I refuse to endorse the psychiatric system by going along blindly with the “this diagnosis treated by this type of medication”, textbook version.
I have also had enough of the myth that, following a suicide attempt, people are routinely admitted to psychiatric hospital.
I have never been an inpatient in psychiatric hospital. When I have taken overdoses, for the most part, no one has actually realised at all. My parents, and others around me, have assumed that I must be sick from drinking too much.
On the few occasions when I have been treated for the physical effects – far from being admitted to psychiatric hospital afterwards, I have simply been sent straight back to full-time work, as soon as physically able. Literally. In fact, it was the same after being raped.
I have not had therapy, and any dealings with the mental health services have ended up causing more distress than if I had simply “got on with it”, and not sought help at all. And, yes, there are others in similar positions. Mine is, by no means, an isolated case.
The lack of support received is effectively then used against those of us who have been denied help, since we receive fewer “illness points” than others who have received medical attention – which, in turn, affects subsequent decisions about medical care, or lack of.
I do have a character who attempts to take her own life, and others who experience suicidal thoughts, and my characters don’t receive the “textbook” version of the NHS service, which is not the reality, for most of us.
I understand that many people have traumatic experiences within psychiatric hospitals, but this is already represented in literature. The experiences of those who are forced to “get on with it”, and offered no support whatsoever, need to be portrayed, as well.
My protagonist, Lucy, has symptoms of anxiety, which I convey in the “show don’t tell” tradition.

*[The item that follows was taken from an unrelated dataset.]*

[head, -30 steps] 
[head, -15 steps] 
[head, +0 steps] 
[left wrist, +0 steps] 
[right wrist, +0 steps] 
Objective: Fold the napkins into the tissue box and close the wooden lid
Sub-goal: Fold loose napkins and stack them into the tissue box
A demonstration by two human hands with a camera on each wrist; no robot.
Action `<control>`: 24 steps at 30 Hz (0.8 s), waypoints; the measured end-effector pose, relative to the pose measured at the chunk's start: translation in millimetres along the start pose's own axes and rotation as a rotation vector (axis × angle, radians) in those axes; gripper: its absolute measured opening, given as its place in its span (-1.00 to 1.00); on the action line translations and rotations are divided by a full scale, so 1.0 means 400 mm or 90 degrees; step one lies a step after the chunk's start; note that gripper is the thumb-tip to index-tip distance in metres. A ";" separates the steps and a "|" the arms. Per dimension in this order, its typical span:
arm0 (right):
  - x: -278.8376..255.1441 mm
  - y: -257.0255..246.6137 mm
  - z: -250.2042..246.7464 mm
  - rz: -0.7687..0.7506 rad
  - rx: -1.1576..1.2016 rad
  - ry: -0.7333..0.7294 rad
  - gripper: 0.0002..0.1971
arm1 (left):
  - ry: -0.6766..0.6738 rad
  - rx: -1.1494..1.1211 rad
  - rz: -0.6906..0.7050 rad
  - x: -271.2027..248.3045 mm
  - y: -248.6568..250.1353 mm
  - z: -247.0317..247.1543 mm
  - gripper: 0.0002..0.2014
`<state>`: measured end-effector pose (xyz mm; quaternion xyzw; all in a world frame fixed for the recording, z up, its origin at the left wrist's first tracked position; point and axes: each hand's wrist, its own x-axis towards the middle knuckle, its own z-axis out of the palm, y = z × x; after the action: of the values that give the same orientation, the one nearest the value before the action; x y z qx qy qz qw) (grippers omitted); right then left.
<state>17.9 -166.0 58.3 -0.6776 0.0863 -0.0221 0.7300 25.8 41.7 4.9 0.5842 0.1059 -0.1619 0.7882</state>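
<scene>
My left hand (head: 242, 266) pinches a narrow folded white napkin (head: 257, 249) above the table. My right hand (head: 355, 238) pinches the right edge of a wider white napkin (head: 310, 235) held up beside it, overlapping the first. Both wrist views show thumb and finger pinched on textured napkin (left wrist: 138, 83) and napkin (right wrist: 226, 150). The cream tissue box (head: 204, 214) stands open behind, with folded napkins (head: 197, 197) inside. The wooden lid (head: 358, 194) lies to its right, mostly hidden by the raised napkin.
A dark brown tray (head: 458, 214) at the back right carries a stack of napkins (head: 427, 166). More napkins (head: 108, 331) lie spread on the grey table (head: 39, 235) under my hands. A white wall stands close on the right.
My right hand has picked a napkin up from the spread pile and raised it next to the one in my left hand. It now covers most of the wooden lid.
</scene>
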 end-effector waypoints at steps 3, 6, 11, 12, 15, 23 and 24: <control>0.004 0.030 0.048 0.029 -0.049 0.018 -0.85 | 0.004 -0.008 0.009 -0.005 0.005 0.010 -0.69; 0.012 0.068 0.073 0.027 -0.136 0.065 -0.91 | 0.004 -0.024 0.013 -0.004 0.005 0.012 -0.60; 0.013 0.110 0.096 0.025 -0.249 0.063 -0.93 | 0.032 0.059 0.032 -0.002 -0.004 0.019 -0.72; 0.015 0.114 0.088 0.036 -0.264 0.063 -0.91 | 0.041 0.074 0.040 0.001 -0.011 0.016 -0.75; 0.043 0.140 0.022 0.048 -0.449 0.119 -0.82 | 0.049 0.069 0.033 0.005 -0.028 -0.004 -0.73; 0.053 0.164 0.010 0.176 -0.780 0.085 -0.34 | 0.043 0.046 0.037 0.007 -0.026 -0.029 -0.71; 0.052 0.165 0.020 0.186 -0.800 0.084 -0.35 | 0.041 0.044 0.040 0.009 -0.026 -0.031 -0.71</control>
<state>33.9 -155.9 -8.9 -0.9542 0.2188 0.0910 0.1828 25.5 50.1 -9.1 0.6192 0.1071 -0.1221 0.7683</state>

The subject of whether or not she has a diagnosis isn’t mentioned. She doesn’t.
Her mother, Helen, does have anxiety too, and is diagnosed – and this can be seen through the fact that she is addicted to prescription tranquillizers.
I have the benefit – the extreme privilege – of being a writer, and as such, I believe, a responsibility to speak out, on behalf of others.
I have done this, at times, through my poetry. As a writer of realistic, Contemporary Fiction and Modern Historical Fiction, I hope to achieve more, in this respect. I shall certainly try.
Writing is my therapy and my passion. It has enabled me to survive. There is no greater blessing.
The novel I refer to in this post (with the protagonist Lucy Ryman) was published in 2020. Learn more about Distorted Perceptions.
Believe in yourself and your dreams – always.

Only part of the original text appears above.